Re: Help! How Do You Automate Verifying A Large FLAC Music Library?

Reply #21
Seems to me that [...] FLAC -t is the way to go.
Sorry to disappoint, but the scary FLAC -t error message comes from the ID3v1 tag at the end. If you remove the tag FLAC -t finds nothing.

It seems that 1.4.2 does indeed mask the tag "issue" with
Code: [Select]
FLAC__STREAM_DECODER_ERROR_STATUS_LOST_SYNC
Whilst 1.4.3 identifies it correctly
Code: [Select]
WARNING, ID3v2 tag found. This is non-standard and strongly discouraged

So CUETools or FLAC -t (using 1.4.3)/foobar is the way to go  :)

Re: Help! How Do You Automate Verifying A Large FLAC Music Library?

Reply #22
OK, here's what I've found out by testing.

FLAC contains CRC only for audio data, everything else is not checksummed or verified.

At least a simple decoding test will give a guarantee that audio is intact. Tagging information and the built-in cover art are not verified.

My statement earlier about the need of hashing entire files and having PAR2 recovery for them holds true.

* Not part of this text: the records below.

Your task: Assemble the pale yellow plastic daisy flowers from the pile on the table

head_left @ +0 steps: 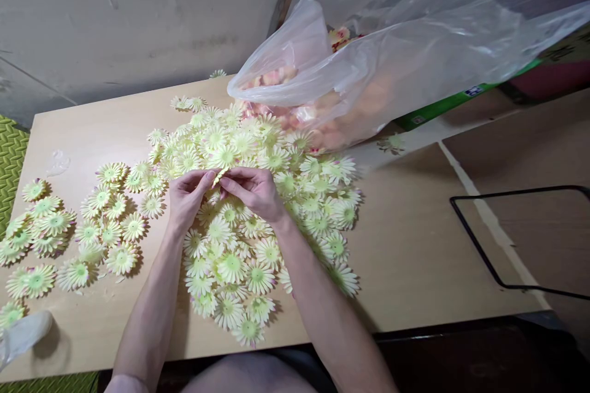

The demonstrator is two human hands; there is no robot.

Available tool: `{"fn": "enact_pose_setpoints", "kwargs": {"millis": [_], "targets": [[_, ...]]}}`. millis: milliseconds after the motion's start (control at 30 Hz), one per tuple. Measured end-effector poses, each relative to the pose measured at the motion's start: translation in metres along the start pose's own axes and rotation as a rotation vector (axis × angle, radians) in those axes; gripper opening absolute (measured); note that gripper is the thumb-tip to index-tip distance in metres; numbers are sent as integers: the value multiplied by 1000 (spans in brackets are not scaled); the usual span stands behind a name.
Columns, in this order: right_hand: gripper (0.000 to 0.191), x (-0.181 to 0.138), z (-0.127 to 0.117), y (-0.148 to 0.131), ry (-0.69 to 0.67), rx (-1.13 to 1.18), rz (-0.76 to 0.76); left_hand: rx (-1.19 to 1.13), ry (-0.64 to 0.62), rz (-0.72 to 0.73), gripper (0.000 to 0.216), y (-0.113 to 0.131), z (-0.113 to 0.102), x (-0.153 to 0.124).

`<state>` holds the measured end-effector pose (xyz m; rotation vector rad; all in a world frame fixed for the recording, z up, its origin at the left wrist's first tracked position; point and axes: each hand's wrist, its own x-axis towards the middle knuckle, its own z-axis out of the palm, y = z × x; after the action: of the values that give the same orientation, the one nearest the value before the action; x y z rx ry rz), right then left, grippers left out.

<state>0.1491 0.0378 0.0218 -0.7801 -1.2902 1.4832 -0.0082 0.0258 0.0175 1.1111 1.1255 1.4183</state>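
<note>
My left hand (187,196) and my right hand (252,189) meet over a heap of pale yellow-green fabric daisies (239,258) on a light wooden table (415,239). Both hands pinch one small yellow flower piece (220,175) between their fingertips, seen edge-on. The fingers of each hand are closed round it. More loose daisies (50,227) lie spread to the left of my left forearm.
A large clear plastic bag (391,55) with pinkish-orange flower pieces lies at the table's back right. A green box edge (442,107) shows behind it. A black wire frame (483,245) sits at the right. A small clear bag (23,334) lies at the front left corner.
</note>
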Motion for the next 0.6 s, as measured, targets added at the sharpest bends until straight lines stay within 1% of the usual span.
{"fn": "enact_pose_setpoints", "kwargs": {"millis": [200, 300, 400, 600], "targets": [[21, 1, -1, 3, -1, 32, 14, -15, -56, 12, 20, 1, -1, -1], [21, 0, -1, 4, -6, 19, 13, -7, -18, 26, 17, 0, -1, 0], [20, 0, -1, 2, -12, -3, 17, 3, 24, 10, 18, -3, -1, 0], [18, 0, 0, 1, -4, -5, 15, 34, 54, 16, 19, -4, -1, 1]]}}
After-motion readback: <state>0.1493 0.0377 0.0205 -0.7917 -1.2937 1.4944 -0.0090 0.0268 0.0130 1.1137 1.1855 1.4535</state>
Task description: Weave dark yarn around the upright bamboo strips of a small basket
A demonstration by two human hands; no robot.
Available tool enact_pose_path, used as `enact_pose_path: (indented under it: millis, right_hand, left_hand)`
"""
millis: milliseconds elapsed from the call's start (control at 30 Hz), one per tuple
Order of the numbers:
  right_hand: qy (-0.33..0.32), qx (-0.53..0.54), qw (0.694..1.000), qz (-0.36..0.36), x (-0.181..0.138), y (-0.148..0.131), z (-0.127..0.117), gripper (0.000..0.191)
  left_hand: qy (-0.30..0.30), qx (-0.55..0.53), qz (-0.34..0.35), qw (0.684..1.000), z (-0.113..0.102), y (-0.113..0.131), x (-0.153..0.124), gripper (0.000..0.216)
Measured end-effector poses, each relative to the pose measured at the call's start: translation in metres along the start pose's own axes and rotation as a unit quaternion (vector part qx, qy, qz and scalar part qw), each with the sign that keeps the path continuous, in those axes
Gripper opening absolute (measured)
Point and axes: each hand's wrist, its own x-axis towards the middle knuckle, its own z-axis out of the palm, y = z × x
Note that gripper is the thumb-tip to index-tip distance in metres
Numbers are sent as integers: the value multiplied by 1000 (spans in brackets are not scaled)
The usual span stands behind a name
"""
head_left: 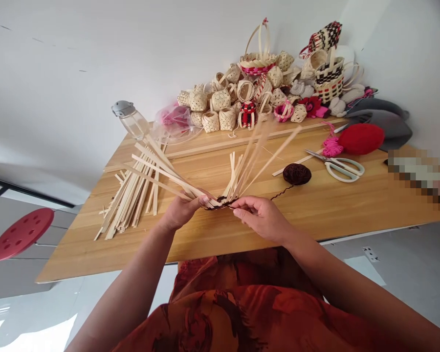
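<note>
My left hand [185, 209] grips the left side of a partly woven basket [220, 201], thumb on top. Pale flat strips fan upward and outward from its base, and dark brown yarn is laced around them. At the basket's right edge my right hand [258, 215] pinches the dark yarn between thumb and fingers. That yarn runs on to a dark brown yarn ball [297, 174] lying to the right on the table. The underside of the basket is hidden by my hands.
Loose strips [132, 195] lie in a pile on the left of the wooden table [190, 244]. Scissors [341, 166] and a red yarn ball [363, 139] are at right. Small woven baskets [220, 100] crowd the back. A bottle [130, 120] stands back left, with a red stool [22, 234] beyond.
</note>
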Motion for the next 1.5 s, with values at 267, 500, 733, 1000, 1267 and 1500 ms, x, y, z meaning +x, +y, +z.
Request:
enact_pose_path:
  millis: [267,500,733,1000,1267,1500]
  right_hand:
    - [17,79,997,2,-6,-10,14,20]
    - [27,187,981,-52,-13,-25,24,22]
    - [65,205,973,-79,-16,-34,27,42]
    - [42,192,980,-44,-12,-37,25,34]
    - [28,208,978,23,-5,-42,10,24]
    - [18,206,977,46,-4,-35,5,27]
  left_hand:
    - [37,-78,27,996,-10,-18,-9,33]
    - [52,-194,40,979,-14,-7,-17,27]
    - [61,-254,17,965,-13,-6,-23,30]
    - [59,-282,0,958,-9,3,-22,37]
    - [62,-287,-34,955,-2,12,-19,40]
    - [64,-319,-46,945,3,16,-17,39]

Re: Help! How Do You Automate Verifying A Large FLAC Music Library?

Reply #23
You edited the first 200 KB of the file and the file contains 594 KB artwork. All your bit edits affected the art.

Re: Help! How Do You Automate Verifying A Large FLAC Music Library?

Reply #24
As far as bad embedded images goes If it's a .png or .jpeg it'll load wrong if it loads at all with corrupted or missing parts, if it's a .bmp it'll be a single bad pixel unless the header is destroyed.  Hashing an entire file can be helpful in this regard but if you change the tags, the hash will be incorrect.